A chapter 7 discharge under 11 U.S.C. § 727 is available only to individual debtors. This means that a corporate debtor does not receive a discharge. If the debtor has committed certain acts and an adversary proceeding is brought against him or her, the entire discharge may be denied. In addition, a discharge is not available in a chapter 7 if a discharge has been granted previously in a chapter 7 or 11 within the previous eight years. Thus, such a case should never be filed.  A discharge in chapter 7 is also not available if the debtor has obtained a discharge in a chapter 13 within less than 6 years, unless 100% payment was made on unsecured claims or there was a 70% repayment on unsecured debt and this was purposed in good faith and was the debtor's best effort.


Under the new law there are additional restrictions.  First, you must have complete the Financial Management class.  Second, under 727(a)(12) the court must certify that the debtor has not been convicted of (nor is there pending an action for) a securities law violation or intentional injury to an individual in the last 5 years.

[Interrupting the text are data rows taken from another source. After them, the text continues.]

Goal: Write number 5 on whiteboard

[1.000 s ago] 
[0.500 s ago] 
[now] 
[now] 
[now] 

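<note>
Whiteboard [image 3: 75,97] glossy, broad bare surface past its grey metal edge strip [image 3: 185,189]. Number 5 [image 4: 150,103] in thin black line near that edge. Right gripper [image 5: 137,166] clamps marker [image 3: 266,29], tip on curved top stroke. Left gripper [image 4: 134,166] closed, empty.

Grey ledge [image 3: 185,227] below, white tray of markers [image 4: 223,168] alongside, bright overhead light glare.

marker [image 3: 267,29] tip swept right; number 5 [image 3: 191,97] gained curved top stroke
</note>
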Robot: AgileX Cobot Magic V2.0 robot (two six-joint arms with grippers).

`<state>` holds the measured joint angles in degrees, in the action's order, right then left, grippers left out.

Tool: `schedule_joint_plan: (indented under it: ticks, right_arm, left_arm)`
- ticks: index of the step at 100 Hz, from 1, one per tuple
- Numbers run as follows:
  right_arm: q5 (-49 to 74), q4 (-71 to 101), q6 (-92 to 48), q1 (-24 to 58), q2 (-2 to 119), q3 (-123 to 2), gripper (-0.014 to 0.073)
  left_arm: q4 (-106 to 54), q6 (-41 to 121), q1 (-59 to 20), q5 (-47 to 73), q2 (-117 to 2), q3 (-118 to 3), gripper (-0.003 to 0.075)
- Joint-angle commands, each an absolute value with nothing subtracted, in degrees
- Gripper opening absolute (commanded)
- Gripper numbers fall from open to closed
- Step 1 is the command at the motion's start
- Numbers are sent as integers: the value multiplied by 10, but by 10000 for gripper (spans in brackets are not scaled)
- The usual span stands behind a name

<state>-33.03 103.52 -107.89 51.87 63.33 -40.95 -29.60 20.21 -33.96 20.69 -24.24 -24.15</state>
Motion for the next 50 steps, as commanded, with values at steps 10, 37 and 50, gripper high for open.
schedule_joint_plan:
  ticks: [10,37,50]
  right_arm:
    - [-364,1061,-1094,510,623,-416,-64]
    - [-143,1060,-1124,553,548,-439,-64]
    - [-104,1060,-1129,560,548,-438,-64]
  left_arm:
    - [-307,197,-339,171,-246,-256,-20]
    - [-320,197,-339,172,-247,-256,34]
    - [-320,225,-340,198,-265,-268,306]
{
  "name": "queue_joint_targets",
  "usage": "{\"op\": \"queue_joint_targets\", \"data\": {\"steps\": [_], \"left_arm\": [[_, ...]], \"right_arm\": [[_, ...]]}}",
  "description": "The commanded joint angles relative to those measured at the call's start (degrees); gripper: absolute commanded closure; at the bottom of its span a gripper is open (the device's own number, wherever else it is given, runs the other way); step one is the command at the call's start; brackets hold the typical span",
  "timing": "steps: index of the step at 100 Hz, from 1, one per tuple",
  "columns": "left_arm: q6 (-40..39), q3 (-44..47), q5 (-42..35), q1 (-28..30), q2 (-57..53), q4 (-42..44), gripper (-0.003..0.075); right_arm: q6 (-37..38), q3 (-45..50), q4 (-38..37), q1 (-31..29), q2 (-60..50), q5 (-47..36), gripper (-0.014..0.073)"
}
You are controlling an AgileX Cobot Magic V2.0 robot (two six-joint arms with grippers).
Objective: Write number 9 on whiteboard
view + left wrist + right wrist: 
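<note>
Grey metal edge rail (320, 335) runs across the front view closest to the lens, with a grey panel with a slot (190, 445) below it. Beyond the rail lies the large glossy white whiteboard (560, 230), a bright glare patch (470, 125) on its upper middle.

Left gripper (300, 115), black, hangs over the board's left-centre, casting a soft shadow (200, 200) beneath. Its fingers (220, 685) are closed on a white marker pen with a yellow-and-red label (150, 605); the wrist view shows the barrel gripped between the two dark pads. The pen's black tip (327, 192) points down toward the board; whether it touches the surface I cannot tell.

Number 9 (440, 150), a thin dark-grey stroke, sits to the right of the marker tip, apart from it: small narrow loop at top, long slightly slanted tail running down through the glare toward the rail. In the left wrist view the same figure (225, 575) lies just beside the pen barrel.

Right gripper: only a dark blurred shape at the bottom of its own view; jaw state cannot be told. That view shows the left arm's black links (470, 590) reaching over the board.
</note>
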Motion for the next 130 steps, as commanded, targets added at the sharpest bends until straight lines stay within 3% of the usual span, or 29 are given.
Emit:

The issuance of a discharge does not terminate a debtor’s obligations to comply with the directives or requests of a Trustee.  Unfortunately, many individuals do not seem to understand this.  As a result, it is has become necessary for the Trustee to request an extension of the discharge date or a Motion to Compel in every case until compliance occurs.  Please help your clients understand that in the future their case may not be discharged until the debtor (and/or debtor’s counsel) has fully cooperated with the trustee.


3.0 Revocation


A discharge obtained by fraud may be revoked under section 11 U.S. C. § 723(d) within one year of issuance if the fraud is not discovered until after the discharge is granted. A discharge may  also be revoked within the latter of one year after issuance or the date the case is closed if the debtor acquires property of the estate and fails to report it's acquisition and turn it over to the trustee, or if the debtor refuses to obey any lawful order of the court or to answer a material question where no 5th Amendment privilege applies.